■ **Prompt**
Skip the pictures. Output only the lines below starting at the line with "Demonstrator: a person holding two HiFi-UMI" and ending at the line with "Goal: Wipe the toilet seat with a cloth", both ends included, exactly as they are.

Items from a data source
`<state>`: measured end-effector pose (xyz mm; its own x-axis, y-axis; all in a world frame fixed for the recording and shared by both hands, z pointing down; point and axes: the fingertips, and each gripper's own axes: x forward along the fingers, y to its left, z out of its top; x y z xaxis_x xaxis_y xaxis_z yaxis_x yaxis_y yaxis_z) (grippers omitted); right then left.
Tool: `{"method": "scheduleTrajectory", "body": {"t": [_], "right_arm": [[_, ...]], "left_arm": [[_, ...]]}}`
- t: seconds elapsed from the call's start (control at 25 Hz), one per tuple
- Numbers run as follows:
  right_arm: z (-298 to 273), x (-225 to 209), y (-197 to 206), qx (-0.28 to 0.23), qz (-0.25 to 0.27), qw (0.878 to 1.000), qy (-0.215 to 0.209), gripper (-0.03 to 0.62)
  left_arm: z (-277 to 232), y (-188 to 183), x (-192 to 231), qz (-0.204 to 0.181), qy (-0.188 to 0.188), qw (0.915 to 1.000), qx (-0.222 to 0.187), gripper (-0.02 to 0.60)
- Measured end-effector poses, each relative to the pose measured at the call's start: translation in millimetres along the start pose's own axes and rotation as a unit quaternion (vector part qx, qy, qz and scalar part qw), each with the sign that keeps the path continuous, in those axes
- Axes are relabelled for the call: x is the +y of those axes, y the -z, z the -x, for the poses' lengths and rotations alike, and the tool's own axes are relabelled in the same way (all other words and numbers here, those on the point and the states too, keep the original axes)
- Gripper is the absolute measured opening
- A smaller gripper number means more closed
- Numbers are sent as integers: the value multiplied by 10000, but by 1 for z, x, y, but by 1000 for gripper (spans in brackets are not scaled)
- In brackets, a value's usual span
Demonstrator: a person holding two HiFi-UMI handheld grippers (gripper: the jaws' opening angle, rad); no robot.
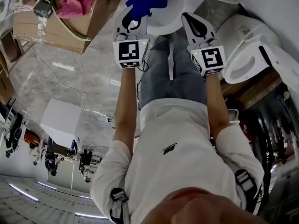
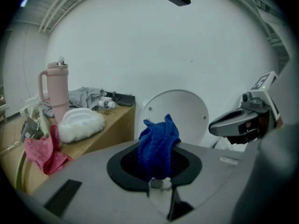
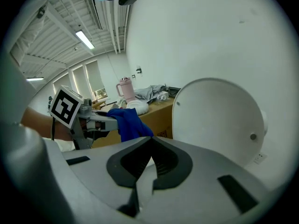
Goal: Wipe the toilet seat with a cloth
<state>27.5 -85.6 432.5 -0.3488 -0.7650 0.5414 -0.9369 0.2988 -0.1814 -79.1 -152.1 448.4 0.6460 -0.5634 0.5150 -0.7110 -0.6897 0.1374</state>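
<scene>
My left gripper is shut on a bunched blue cloth, which sticks up from between its jaws. Behind the cloth stands the raised white toilet lid, also in the right gripper view and at the top of the head view. My right gripper is level with the left one, a little to its right, shut with nothing in it. The toilet seat itself is hidden below the grippers. Both are held up in the air in front of the lid.
A cardboard box stands left of the toilet, carrying a pink cloth, a white fluffy pad and a pink tumbler. A second white toilet is at the right. A cable runs over the floor.
</scene>
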Motion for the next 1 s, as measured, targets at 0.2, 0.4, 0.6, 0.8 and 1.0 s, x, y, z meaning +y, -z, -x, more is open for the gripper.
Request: {"method": "scheduleTrajectory", "body": {"t": [0.2,0.4,0.6,0.8,1.0], "right_arm": [[-35,-28,33,230,-120,9997,-41,-5],[-63,-47,62,399,-159,9990,-158,-5],[-85,-67,84,493,-274,9982,-211,-5],[-105,-80,102,542,-281,9978,-272,-5],[-121,-88,119,554,-237,9976,-347,-5]], "left_arm": [[-45,30,6,34,7,9998,173,75],[-82,61,16,125,-77,9993,350,75],[-115,81,24,151,-117,9987,462,75],[-149,102,29,142,-112,9983,550,75],[-180,124,35,96,-115,9977,655,75]]}}
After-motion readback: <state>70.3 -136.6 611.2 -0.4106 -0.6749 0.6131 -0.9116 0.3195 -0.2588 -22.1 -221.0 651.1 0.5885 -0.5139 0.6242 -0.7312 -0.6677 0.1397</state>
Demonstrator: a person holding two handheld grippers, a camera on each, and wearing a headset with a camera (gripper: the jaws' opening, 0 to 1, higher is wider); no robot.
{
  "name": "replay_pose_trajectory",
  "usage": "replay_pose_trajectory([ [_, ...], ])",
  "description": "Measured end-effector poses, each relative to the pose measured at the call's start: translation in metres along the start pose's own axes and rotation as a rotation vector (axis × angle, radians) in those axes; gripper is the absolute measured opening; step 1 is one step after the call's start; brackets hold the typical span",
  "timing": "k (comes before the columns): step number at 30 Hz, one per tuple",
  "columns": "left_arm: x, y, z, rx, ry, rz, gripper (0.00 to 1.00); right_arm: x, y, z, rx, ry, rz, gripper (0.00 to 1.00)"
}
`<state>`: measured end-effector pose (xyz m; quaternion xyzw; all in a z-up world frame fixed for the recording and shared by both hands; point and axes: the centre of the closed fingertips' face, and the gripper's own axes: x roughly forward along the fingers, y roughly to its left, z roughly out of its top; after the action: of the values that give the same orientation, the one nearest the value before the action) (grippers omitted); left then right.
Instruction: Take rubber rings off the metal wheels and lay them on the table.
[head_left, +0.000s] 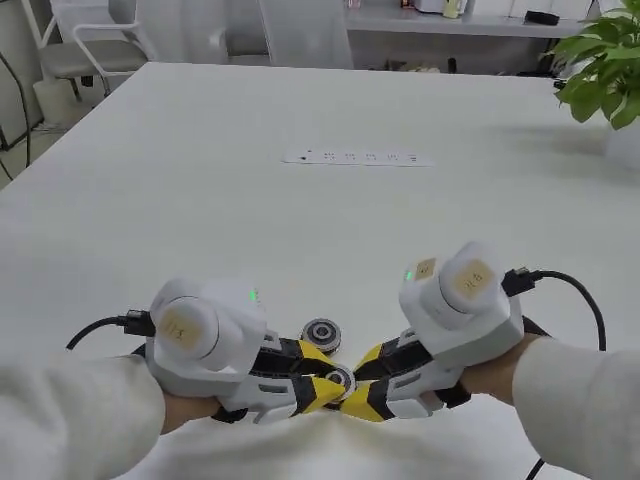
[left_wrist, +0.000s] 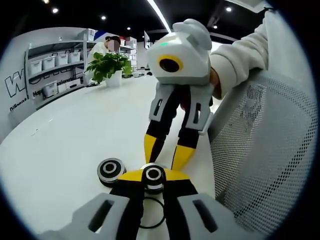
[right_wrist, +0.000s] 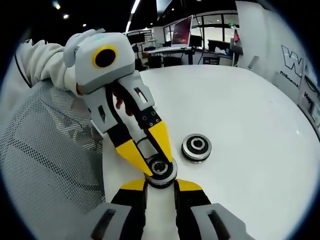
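Near the front edge of the broad white bench (head_left: 300, 220), the white-bodied left tool (head_left: 322, 392) with yellow-tipped black jaws is clenched on a small round metal wheel (head_left: 340, 379) with a dark rim. Facing it, the matching right tool (head_left: 360, 393) has its jaws parted astride the same wheel, tips at its rim; whether they press on it I cannot tell. A second metal wheel (head_left: 321, 334), black-rimmed, lies flat on the bench just beside the tools. Seen in the left gripper view, a thin loose black rubber ring (left_wrist: 149, 227) lies on the bench beneath the left tool's jaws.
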<state>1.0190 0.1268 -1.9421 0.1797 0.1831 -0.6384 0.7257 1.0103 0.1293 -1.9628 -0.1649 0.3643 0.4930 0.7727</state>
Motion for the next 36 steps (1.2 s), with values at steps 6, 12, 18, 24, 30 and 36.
replay_pose_trajectory([
  [6, 0.0, 0.001, 0.0, -0.006, -0.005, 0.003, 0.08, -0.005, -0.005, -0.005, -0.031, 0.023, -0.021, 0.01],
  [12, 0.0, 0.002, 0.0, -0.011, -0.005, 0.005, 0.08, -0.004, -0.004, -0.006, -0.027, 0.027, -0.017, 0.01],
  [18, 0.0, 0.002, -0.001, -0.014, -0.006, 0.006, 0.08, -0.004, -0.008, -0.007, 0.053, 0.032, -0.025, 0.0],
  [24, 0.0, 0.002, -0.001, -0.008, -0.004, 0.007, 0.08, -0.006, -0.01, -0.008, 0.254, 0.026, -0.018, 0.0],
  [30, -0.001, 0.003, -0.001, -0.004, -0.003, 0.008, 0.08, -0.013, -0.014, 0.0, 0.336, -0.024, -0.008, 0.0],
  [36, -0.001, 0.002, -0.001, -0.001, -0.003, 0.007, 0.08, -0.014, -0.013, 0.004, 0.371, -0.061, 0.008, 0.0],
])
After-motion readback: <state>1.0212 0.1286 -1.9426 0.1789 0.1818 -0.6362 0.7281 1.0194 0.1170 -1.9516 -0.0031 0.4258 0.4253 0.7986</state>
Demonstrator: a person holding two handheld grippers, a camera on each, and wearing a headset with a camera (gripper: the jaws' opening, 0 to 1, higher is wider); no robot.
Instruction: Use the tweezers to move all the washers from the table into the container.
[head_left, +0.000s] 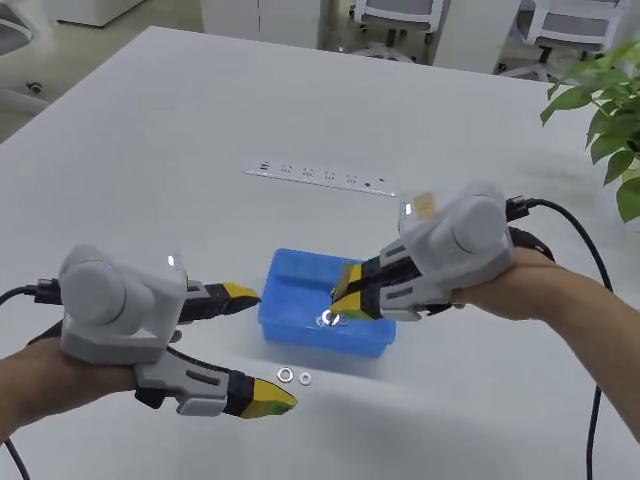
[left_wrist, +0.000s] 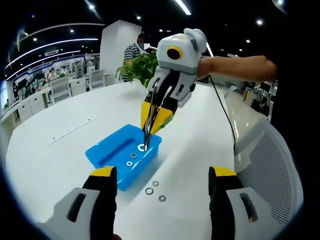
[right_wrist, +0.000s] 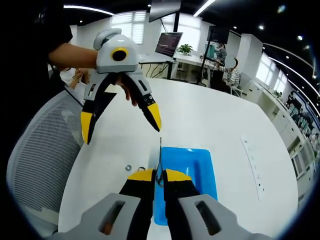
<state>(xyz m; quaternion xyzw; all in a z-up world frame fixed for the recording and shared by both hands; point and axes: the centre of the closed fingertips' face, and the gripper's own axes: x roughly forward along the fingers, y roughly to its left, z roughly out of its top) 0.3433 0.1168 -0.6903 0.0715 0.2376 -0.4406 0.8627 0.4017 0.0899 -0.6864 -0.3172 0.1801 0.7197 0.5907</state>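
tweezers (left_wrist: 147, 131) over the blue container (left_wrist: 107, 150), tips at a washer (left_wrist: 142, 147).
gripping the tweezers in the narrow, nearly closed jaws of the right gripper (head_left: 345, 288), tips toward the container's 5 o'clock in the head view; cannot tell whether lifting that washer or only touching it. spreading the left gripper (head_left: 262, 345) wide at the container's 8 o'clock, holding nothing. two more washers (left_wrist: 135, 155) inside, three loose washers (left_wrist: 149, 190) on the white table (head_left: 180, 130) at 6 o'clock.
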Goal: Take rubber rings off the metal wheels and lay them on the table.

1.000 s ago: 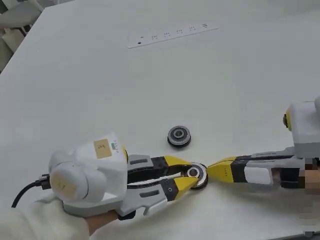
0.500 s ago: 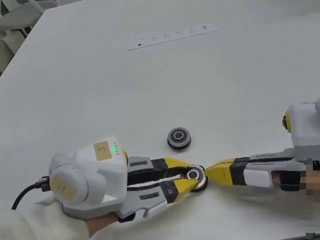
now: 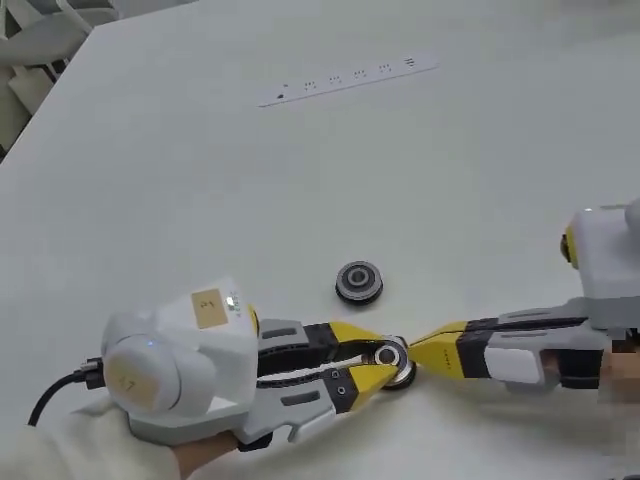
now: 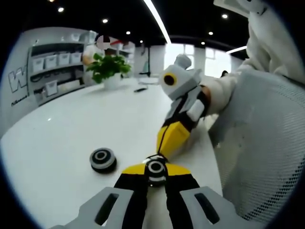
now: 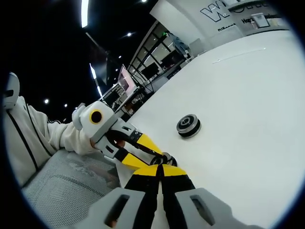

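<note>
A metal wheel (image 3: 390, 356) with a black rubber ring sits clamped between the yellow fingertips of my left gripper (image 3: 384, 358), low on the white table; in the left gripper view the wheel (image 4: 156, 168) stands upright between the jaws. My right gripper (image 3: 418, 350) comes in from the right, its jaws pressed together at that wheel's rim, on the rubber ring (image 5: 167, 158). The right gripper's own tips (image 5: 162, 167) meet just under it. A second wheel (image 3: 358, 282) with its ring on lies flat on the table, apart from both grippers (image 4: 103, 160) (image 5: 188, 125).
A white power strip (image 3: 345, 76) lies far back on the table (image 3: 200, 180). The table's left edge and a chair (image 3: 40, 40) are at the upper left. A potted plant (image 4: 108, 67) stands far off.
Both grippers keep their hold at the wheel. The view has shifted slightly, nothing else has visibly moved.
</note>
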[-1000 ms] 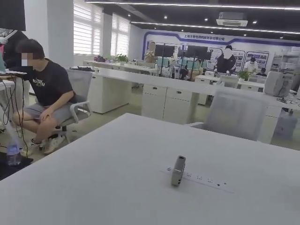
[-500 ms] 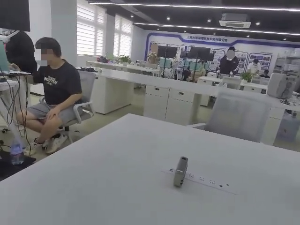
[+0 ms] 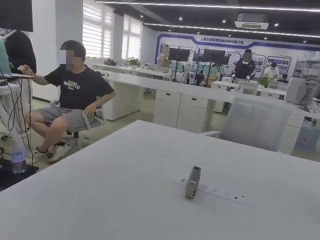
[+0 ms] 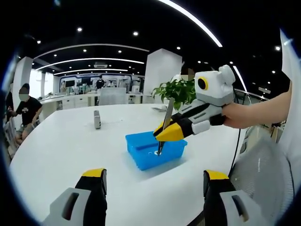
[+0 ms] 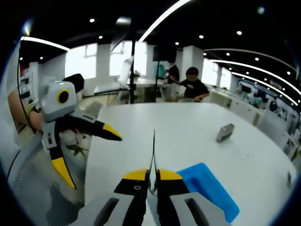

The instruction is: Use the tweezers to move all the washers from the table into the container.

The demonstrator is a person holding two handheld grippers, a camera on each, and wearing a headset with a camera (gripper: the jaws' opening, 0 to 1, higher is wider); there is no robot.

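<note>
In the left gripper view, my right gripper [image 4: 161, 135] comes in from the right, shut on metal tweezers [image 4: 165, 123]. Their tips point down into the blue container [image 4: 141, 149] on the white table [image 4: 70, 150]. A tiny speck sits at the tips, too small to identify. My left gripper [image 4: 155, 175] stands open before the container, nothing between its fingers. In the right gripper view, the right gripper [image 5: 151, 172] clamps the tweezers [image 5: 154, 150], with the blue container [image 5: 209, 190] just right of them. The open left gripper [image 5: 91, 157] hangs at the left.
A small grey device [image 3: 191, 181] stands on a flush power strip [image 3: 220, 192] on the white table [image 3: 100, 200]. A person sits on a chair [image 3: 75, 100] beyond the table's far left edge. An empty office chair [image 3: 255, 122] stands behind the table. A potted plant [image 4: 176, 92] is past the container.
The seated person at the left has swung round on the chair toward the right. The head camera has shifted slightly; the table and grey device have not moved.
</note>
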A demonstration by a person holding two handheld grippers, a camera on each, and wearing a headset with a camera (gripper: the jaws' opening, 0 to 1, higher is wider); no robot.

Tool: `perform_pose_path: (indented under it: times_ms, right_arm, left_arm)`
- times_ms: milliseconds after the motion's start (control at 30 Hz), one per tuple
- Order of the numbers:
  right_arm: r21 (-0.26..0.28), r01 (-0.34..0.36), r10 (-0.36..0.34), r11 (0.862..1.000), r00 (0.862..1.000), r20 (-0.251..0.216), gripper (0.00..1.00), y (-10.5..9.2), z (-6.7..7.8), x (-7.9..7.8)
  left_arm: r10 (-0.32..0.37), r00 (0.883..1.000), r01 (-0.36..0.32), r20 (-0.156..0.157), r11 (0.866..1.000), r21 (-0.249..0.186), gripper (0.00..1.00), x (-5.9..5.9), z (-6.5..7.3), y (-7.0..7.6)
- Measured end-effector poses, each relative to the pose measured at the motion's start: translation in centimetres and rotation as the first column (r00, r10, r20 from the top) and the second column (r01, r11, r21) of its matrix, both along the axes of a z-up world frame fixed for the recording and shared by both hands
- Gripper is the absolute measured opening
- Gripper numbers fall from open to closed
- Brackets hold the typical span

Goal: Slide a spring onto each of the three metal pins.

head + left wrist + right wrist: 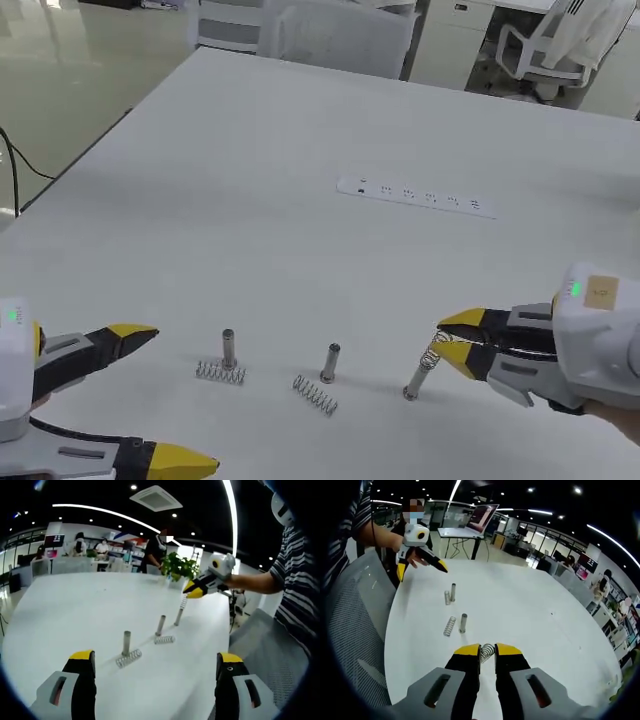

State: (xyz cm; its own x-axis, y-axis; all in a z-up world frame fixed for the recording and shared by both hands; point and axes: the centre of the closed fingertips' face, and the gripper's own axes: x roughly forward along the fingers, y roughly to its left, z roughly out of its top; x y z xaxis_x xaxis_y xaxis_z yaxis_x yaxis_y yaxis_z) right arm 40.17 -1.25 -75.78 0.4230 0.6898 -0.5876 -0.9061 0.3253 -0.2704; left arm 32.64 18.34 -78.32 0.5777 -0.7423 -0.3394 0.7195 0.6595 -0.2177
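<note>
Three metal pins stand in a row on the white table: left pin, middle pin, right pin. The right pin leans toward my right gripper, which is shut on a spring at that pin's top end. In the right gripper view the spring sits between the closed jaws. One loose spring lies beside the left pin, and another loose spring lies by the middle pin. My left gripper stays open and empty, left of the pins.
A white power strip lies on the table beyond the pins. Office chairs stand at the far edge. The table's left edge runs diagonally. A person stands in the background past the table.
</note>
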Motion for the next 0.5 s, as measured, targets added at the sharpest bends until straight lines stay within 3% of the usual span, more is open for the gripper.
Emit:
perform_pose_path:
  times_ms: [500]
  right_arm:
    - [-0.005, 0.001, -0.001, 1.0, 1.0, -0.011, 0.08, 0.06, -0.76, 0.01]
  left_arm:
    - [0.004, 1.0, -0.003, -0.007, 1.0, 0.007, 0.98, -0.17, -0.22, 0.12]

■ **Expected answer**
Demonstrator: a person holding two HiFi-UMI handheld grippers (gripper: the jaws' opening angle, rad); no robot.
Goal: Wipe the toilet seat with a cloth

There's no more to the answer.